• PROBLEM
For this exercise, retype all the data exactly and exclude every image.

────

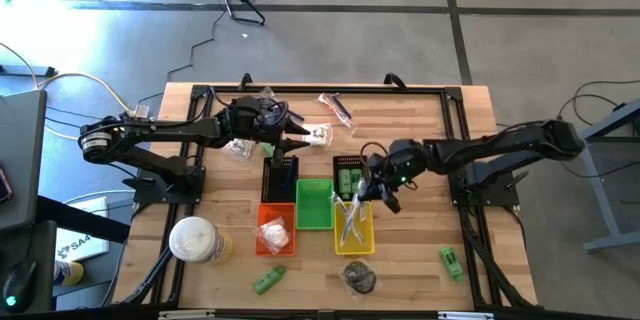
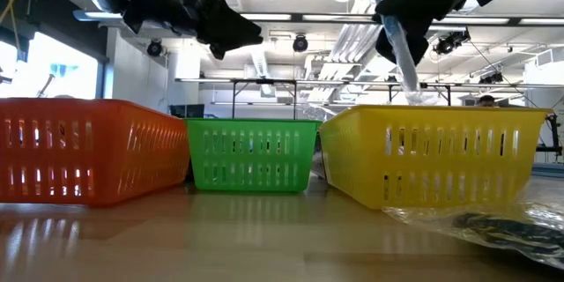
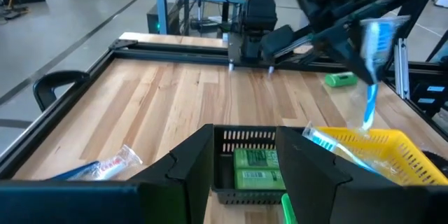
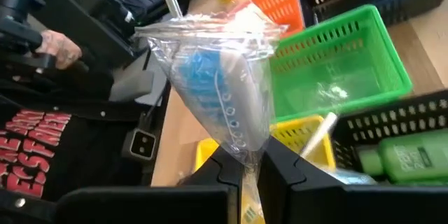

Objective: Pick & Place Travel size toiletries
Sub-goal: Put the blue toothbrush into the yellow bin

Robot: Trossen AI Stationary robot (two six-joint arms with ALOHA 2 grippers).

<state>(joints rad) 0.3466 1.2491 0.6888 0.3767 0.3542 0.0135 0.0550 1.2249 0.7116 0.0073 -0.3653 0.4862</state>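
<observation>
Pinched together on a clear-wrapped toothbrush [image 4: 222, 87], the right gripper [image 4: 245, 171] has its 2 dark fingers [image 4: 222, 171] meeting around the narrow end of the wrapper, so the blue-and-white brush head stands up in front of the wrist camera. From above, this gripper [image 1: 375, 192] hangs over the near edge of the yellow basket [image 1: 354, 228], and the low view shows the wrapped stick [image 2: 407, 63] slanting down toward that basket's rim [image 2: 432, 154] without reaching it.

Wooden table [image 1: 420, 260] fills most of the scene. On it the left arm reaches across the far half, its gripper [image 1: 300, 138] above the black basket [image 1: 281, 175]; its fingers [image 3: 192, 164] stand partly apart and hold nothing. Between them the left wrist view looks onto a second black basket [image 3: 255, 171] holding 2 green bottles [image 3: 259, 168].

A large round white-and-yellow container [image 1: 198, 240] stands at the near left. The orange basket [image 1: 275, 230] holds a clear-wrapped white piece, the green basket [image 1: 314, 203] sits between orange and yellow, and the yellow one already holds slim wrapped sticks.

Loose toiletries lie about: a wrapped packet [image 1: 338, 106] near the far edge, a white piece [image 1: 318, 134] just beside the left gripper, a green tube [image 1: 268, 280] at the near edge, a dark bagged piece [image 1: 360, 277] below the yellow basket, and a small green bottle [image 1: 451, 260] at the near right.

A person's hand [image 4: 61, 45] shows beyond the table.
</observation>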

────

• THE COMPLETED TASK
Objective: Pick & Place Travel size toiletries
Sub-goal: Put the blue toothbrush into the yellow bin

Robot: Trossen AI Stationary robot (two six-joint arms with ALOHA 2 grippers).

<state>(joints rad) 0.3466 1.2491 0.6888 0.3767 0.3542 0.0135 0.0550 1.2249 0.7116 0.0073 -0.3653 0.4862</state>
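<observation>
Pinched together on a clear-wrapped toothbrush [image 4: 222, 87], the right gripper [image 4: 245, 171] has its 2 dark fingers [image 4: 222, 171] meeting around the narrow end of the wrapper, so the blue-and-white brush head stands up in front of the wrist camera. From above, this gripper [image 1: 375, 192] hangs over the near edge of the yellow basket [image 1: 354, 228], and the low view shows the wrapped stick [image 2: 407, 63] slanting down toward that basket's rim [image 2: 432, 154] without reaching it.

Wooden table [image 1: 420, 260] fills most of the scene. On it the left arm reaches across the far half, its gripper [image 1: 300, 138] above the black basket [image 1: 281, 175]; its fingers [image 3: 192, 164] stand partly apart and hold nothing. Between them the left wrist view looks onto a second black basket [image 3: 255, 171] holding 2 green bottles [image 3: 259, 168].

A large round white-and-yellow container [image 1: 198, 240] stands at the near left. The orange basket [image 1: 275, 230] holds a clear-wrapped white piece, the green basket [image 1: 314, 203] sits between orange and yellow, and the yellow one already holds slim wrapped sticks.

Loose toiletries lie about: a wrapped packet [image 1: 338, 106] near the far edge, a white piece [image 1: 318, 134] just beside the left gripper, a green tube [image 1: 268, 280] at the near edge, a dark bagged piece [image 1: 360, 277] below the yellow basket, and a small green bottle [image 1: 451, 260] at the near right.

A person's hand [image 4: 61, 45] shows beyond the table.
</observation>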

This exercise requires no further work.